Já vai longe o dia em que cheguei a Florianópolis, com minha
velha mochila verde, vinda de Passo Fundo para fazer a faculdade de Jornalismo.
De cara, meu primeiro encontro com a cidade foi o Mercado Público, a
Conselheiro Mafra, a Lurdinha. Eu olhava para toda essa beleza e pensava: “onde
estará a luta popular”? Foi então que me disseram que a vida pulsava em
Florianópolis a partir do trabalho do padre Vilson Groh, do Mont Serrat e da
irmã Ivone. Eles dirigiam o Centro de Apoio e Promoção do Migrante. Não demorou
muito para eu estar com eles, disposta a partilhar daquele trabalho bonito de
acolhida e organização das gentes que chegavam a levas do interior do estado.
A cidade, repleta de espaços vazios, ansiava por pessoas de
outras cores, outras etnias, outros quereres. A velha província do
funcionalismo público estava prestes a mudar.
Na caminhada fui encontrando outros lutadores. O Loureci, a
Elisa, O Lázaro, a Melita, a Chica, o Roberto, tanta gente, tanta gente e, com
eles fui vivenciando a dolorosa luta por moradia, por direito à cidade. Foram
muitas noites de organização de ocupação, muitas madrugadas de terras
repartidas, muitas ocupações da prefeitura, da Câmara de Vereadores, muitos
despejos, muitos vídeos feitos nas piores condições, muitos textos.

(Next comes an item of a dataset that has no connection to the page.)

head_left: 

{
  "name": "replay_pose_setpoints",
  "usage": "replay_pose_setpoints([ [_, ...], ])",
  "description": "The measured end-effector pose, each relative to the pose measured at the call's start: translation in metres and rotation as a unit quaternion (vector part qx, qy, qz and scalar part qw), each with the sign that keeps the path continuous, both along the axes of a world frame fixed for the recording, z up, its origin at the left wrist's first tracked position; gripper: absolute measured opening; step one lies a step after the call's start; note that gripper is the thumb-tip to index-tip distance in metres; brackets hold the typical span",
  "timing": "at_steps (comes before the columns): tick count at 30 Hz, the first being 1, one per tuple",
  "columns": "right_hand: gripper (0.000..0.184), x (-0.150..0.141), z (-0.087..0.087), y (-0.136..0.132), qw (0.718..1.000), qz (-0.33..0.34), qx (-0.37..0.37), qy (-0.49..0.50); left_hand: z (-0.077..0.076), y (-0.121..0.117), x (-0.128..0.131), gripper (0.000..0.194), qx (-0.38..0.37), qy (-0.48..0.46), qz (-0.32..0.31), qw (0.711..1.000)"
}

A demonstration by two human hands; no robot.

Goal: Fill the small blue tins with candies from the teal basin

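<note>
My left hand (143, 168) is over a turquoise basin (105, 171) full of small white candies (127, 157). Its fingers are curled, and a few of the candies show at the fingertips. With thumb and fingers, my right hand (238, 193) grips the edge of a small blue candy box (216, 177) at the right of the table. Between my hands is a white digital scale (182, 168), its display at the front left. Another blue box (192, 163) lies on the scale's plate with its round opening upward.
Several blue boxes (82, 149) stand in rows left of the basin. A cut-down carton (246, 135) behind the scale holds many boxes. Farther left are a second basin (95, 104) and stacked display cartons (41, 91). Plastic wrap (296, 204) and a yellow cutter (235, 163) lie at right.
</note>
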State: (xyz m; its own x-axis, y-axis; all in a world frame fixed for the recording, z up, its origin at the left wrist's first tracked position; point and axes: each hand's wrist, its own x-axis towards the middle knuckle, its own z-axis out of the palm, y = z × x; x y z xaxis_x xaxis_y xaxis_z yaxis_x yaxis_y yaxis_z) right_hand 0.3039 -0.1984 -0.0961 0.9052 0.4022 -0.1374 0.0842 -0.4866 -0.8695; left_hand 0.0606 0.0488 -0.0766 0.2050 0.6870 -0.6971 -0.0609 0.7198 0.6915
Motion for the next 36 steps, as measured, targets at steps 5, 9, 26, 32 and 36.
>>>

Com o passar dos anos fomos vendo a cidade mudar, com o
nascimento de bairros inteiros como o Monte Cristo, Chico Mendes, Vila
Aparecida e tantos outros. Vivíamos a cidade pulsante, popular, comunitária.
Uma experiência única.
Agora, no início desse ano, a jornalista Miriam Santini de
Abreu, da Pobres e Nojentas, decidiu recuperar aquela linda história das lutas
de ocupação da cidade. E, aos poucos foi juntando as gentes, em longas entrevistas
de memórias. Pela linha do tempo estão passando esses rostos e vozes que um dia
ousaram enfrentar os chamados “donos da cidade”. Ocuparam os vazios urbanos e
fincaram ali suas casas e seus corações.
Nas entrevistas explodem as lembranças e vão se descortinando as
batalhas cumpridas coletivamente. Muitos dos personagens já foram escutados,
outros ainda o serão. Também está prevista uma discussão com todos os
envolvidos nessa luta histórica, para organizar as memórias. E, por fim, haverá
um documentário o qual servirá como uma linha condutora de todas essas vidas
que se encontraram na década de 80 para fazer história.
Vale a pena navegar pela página do projeto que Miriam coordena
com a parceria do professor Jorge Ijuim, e outros tantos companheiros da UFSC e
do movimento popular.
Ali, viceja a vida real, a vida da cidade, essa Florianópolis
guerreira, migrante, negra, mestiça e rebelde.